=== Section Start ===
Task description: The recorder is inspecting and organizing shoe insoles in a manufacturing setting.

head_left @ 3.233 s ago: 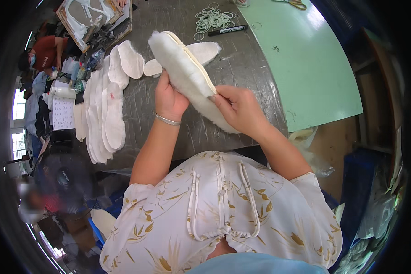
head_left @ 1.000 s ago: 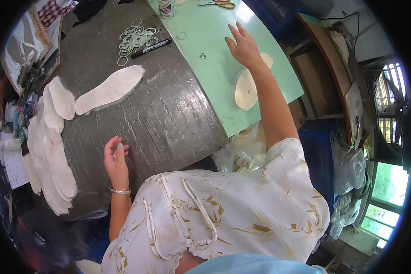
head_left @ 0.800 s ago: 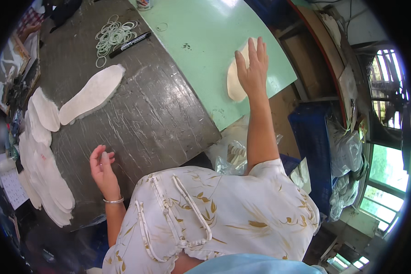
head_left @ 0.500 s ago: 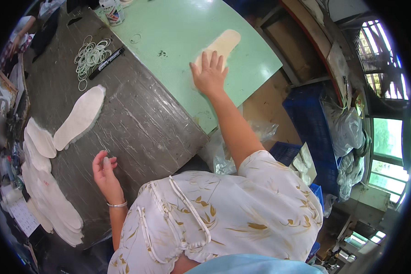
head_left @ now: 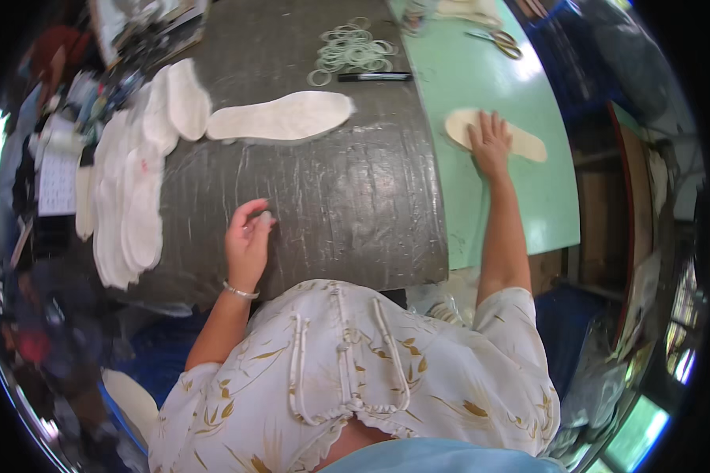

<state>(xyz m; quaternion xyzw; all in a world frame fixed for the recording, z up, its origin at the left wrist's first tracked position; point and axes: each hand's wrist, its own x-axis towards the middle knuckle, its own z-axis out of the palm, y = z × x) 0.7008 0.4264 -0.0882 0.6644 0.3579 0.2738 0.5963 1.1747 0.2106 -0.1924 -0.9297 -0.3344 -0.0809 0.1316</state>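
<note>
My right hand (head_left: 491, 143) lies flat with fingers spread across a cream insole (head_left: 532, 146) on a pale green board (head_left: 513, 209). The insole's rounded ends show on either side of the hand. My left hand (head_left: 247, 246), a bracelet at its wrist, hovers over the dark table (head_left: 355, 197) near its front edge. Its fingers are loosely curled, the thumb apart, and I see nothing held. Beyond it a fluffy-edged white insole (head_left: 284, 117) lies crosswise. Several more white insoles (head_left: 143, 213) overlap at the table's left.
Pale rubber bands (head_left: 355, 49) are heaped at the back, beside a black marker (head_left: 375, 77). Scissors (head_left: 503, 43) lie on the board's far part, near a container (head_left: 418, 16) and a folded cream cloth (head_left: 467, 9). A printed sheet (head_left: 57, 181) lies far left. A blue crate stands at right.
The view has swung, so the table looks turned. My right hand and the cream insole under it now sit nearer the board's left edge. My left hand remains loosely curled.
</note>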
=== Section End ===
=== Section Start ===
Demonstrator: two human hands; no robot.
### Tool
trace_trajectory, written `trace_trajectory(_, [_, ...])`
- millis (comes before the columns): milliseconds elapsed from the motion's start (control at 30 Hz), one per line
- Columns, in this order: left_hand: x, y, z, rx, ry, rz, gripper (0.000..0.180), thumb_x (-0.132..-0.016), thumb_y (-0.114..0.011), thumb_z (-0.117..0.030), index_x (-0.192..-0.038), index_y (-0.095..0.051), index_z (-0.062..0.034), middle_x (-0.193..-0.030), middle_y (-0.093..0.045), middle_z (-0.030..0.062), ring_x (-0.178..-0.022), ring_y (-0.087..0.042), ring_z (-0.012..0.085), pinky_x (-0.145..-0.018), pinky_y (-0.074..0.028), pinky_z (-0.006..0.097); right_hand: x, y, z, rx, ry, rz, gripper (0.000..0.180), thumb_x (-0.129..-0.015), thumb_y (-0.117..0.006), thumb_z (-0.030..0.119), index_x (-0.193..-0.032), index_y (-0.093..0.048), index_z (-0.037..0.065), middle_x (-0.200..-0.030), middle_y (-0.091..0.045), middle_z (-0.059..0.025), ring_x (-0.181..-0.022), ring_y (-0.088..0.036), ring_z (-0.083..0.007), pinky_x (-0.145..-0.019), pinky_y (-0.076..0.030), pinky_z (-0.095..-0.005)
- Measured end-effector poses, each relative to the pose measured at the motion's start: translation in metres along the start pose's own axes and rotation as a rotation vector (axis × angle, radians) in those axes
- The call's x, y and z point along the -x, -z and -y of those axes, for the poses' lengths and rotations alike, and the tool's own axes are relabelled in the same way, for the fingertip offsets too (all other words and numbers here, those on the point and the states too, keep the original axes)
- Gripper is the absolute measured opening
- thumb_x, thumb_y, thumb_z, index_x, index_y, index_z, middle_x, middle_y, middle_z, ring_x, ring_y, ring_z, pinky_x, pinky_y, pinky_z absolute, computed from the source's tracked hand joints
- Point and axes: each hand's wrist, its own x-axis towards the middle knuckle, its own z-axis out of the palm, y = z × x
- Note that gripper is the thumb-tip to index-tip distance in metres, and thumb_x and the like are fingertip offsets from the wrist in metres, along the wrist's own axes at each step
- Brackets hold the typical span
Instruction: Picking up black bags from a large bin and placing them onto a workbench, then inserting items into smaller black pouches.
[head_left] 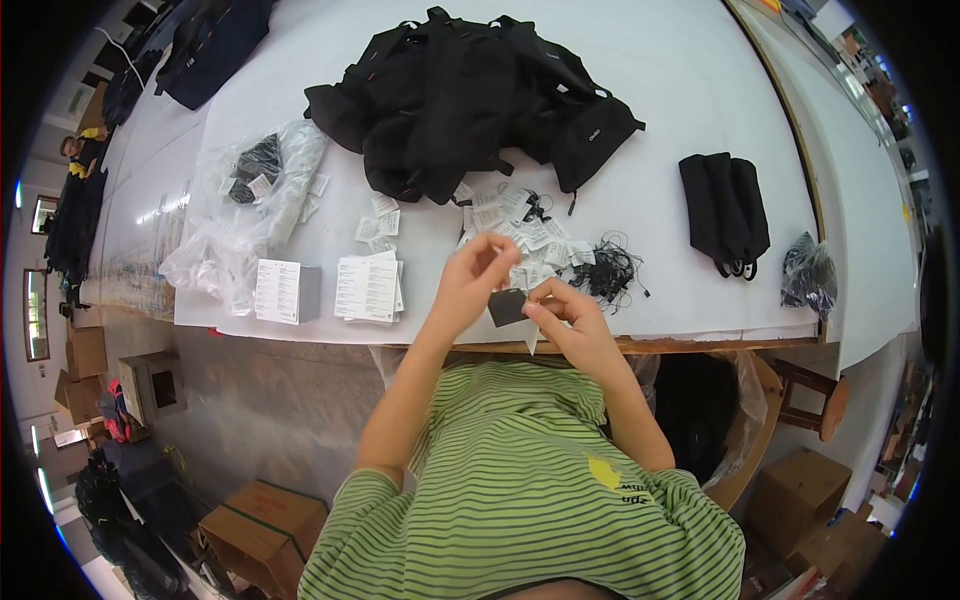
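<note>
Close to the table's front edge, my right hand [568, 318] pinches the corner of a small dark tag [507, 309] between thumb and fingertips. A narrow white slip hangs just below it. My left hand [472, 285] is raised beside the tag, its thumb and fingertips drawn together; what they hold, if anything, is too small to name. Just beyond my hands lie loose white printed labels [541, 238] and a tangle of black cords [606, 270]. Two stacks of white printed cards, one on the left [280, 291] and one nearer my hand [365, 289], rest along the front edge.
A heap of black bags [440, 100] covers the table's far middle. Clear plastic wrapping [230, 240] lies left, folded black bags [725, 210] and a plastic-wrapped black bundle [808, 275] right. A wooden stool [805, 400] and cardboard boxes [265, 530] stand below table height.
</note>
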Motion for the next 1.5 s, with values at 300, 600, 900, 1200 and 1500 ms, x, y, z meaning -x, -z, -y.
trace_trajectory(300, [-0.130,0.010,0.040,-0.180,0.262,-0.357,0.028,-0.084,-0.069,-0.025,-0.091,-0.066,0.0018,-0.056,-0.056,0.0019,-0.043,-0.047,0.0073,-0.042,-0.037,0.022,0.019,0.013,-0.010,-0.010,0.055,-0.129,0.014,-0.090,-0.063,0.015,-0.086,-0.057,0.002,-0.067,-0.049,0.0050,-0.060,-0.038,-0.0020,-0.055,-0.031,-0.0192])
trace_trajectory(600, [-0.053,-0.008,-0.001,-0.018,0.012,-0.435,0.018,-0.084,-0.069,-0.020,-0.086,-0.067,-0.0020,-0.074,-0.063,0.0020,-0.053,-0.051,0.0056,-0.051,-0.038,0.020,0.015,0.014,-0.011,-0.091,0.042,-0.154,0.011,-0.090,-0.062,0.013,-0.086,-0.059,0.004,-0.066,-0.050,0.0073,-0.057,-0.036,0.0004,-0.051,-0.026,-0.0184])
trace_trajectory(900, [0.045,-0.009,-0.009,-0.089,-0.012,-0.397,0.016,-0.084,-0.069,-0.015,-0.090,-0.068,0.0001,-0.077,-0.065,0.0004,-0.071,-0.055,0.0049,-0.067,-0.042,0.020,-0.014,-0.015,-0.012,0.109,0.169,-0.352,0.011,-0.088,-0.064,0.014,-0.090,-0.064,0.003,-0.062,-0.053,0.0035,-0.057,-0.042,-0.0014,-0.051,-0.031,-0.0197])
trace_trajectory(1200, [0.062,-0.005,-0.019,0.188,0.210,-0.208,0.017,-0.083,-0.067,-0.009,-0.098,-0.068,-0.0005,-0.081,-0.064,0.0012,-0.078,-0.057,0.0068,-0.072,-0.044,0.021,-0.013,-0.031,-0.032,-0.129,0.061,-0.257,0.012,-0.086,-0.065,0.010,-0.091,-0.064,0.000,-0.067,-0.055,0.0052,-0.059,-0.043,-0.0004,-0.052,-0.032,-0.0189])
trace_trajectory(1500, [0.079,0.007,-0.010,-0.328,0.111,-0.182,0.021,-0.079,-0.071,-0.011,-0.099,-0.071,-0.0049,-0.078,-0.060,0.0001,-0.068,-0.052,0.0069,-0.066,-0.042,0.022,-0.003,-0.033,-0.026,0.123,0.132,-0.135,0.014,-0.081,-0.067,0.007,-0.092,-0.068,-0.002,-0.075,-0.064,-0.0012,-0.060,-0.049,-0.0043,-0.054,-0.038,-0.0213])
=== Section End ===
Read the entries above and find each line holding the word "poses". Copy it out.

» Response to this task:
- Measured end-effector poses, each relative to the pose measured at the motion's start: translation in metres along the start pose's own axes and rotation as a rotation vector (axis × angle, radians) in those axes
- The call's x, y and z point along the -x, -z and -y of those axes, for the poses' lengths and rotations alike, and the tool's own axes are relabelled in the same way, for the fingertip offsets too (all other words and numbers here, those on the point and the states too, keep the original axes)

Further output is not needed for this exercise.